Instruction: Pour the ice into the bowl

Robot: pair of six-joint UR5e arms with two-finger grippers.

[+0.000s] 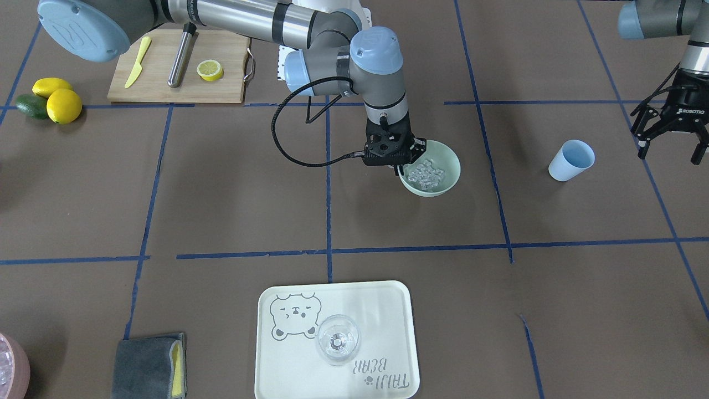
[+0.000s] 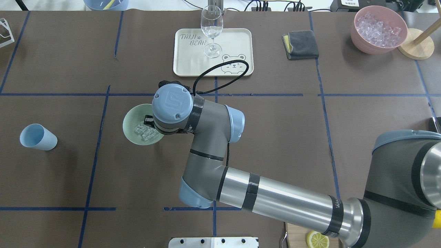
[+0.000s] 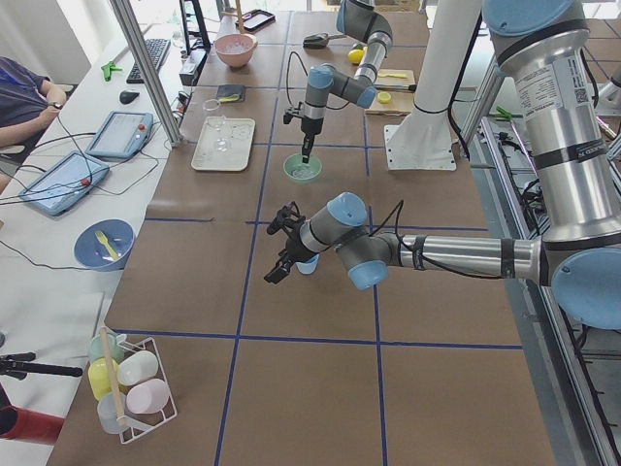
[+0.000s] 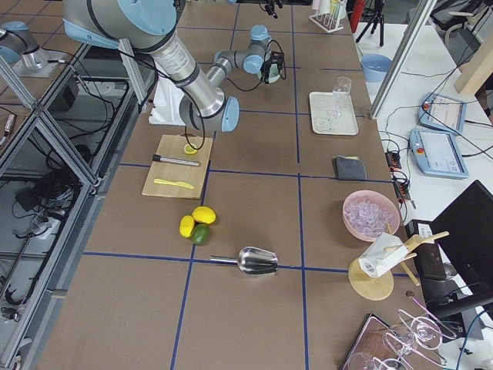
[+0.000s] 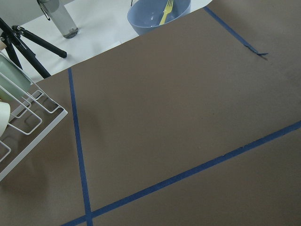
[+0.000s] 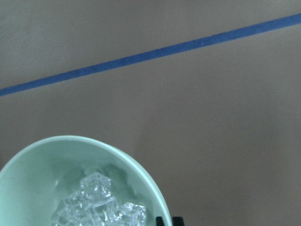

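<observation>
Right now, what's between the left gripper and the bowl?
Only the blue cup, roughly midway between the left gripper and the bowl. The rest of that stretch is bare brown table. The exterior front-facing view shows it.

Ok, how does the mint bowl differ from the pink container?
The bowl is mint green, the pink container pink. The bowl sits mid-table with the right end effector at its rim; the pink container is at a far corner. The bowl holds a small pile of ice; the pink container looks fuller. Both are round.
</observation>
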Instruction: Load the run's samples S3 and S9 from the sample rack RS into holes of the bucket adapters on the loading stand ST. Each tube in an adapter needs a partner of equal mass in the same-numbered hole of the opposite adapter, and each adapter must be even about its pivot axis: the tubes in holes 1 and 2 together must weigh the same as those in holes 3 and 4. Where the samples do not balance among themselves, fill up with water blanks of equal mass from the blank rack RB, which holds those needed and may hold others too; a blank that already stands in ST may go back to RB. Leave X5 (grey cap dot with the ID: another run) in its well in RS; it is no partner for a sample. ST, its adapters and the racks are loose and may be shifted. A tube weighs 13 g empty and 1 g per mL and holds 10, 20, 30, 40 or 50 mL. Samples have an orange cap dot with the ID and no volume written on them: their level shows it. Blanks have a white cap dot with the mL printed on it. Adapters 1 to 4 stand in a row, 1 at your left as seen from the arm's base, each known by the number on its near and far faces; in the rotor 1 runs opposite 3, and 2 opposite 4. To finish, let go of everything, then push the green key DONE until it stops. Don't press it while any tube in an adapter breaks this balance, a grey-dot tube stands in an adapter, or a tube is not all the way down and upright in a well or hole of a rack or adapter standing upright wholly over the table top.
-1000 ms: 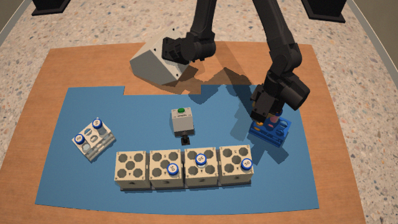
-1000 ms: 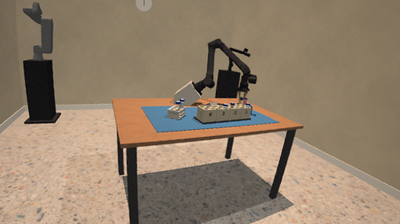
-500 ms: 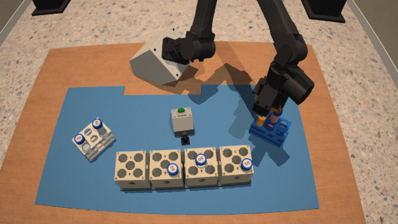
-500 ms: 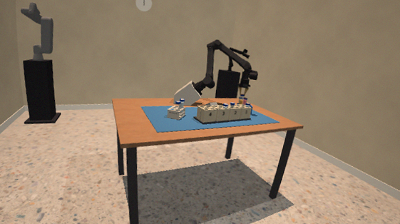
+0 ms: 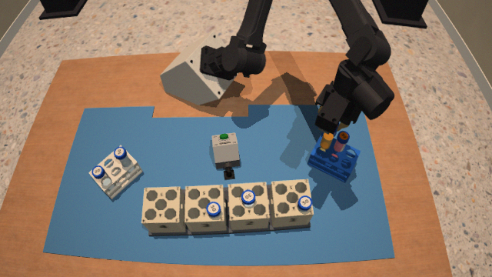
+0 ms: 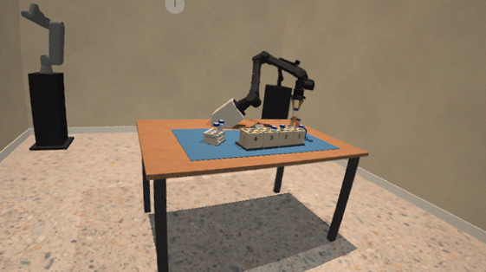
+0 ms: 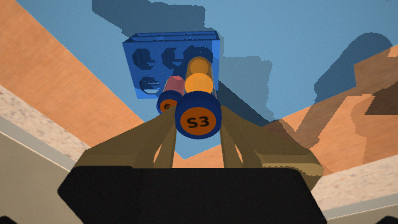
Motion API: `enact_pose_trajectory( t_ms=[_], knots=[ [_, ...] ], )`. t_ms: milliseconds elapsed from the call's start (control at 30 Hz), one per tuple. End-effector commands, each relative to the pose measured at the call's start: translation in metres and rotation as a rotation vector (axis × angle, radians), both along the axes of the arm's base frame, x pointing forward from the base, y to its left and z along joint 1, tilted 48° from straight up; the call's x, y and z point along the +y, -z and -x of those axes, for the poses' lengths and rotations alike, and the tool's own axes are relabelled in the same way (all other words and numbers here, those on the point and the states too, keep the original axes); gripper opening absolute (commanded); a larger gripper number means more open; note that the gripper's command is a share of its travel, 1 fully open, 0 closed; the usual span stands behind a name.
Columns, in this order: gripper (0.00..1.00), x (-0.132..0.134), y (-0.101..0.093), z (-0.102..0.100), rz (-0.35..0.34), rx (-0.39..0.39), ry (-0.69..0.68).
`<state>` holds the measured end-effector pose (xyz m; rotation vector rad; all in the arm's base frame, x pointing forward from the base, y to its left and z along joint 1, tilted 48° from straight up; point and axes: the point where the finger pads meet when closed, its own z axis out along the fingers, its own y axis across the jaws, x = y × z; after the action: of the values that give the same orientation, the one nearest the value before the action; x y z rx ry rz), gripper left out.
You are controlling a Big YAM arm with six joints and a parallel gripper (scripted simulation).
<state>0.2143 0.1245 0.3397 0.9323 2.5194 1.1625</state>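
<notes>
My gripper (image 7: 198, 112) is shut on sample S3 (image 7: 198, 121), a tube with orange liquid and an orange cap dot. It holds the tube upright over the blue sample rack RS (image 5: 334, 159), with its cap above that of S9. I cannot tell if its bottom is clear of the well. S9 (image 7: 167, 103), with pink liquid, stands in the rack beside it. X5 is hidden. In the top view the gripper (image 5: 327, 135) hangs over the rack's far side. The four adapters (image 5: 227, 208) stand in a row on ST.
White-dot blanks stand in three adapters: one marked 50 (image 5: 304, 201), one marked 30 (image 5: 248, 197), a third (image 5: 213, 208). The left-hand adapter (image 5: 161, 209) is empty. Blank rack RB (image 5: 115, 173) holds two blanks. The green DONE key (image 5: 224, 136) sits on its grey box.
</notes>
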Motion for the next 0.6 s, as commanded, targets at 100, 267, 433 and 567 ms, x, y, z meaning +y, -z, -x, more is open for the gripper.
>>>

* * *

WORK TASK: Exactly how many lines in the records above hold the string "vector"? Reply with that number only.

TASK RESPONSE: 2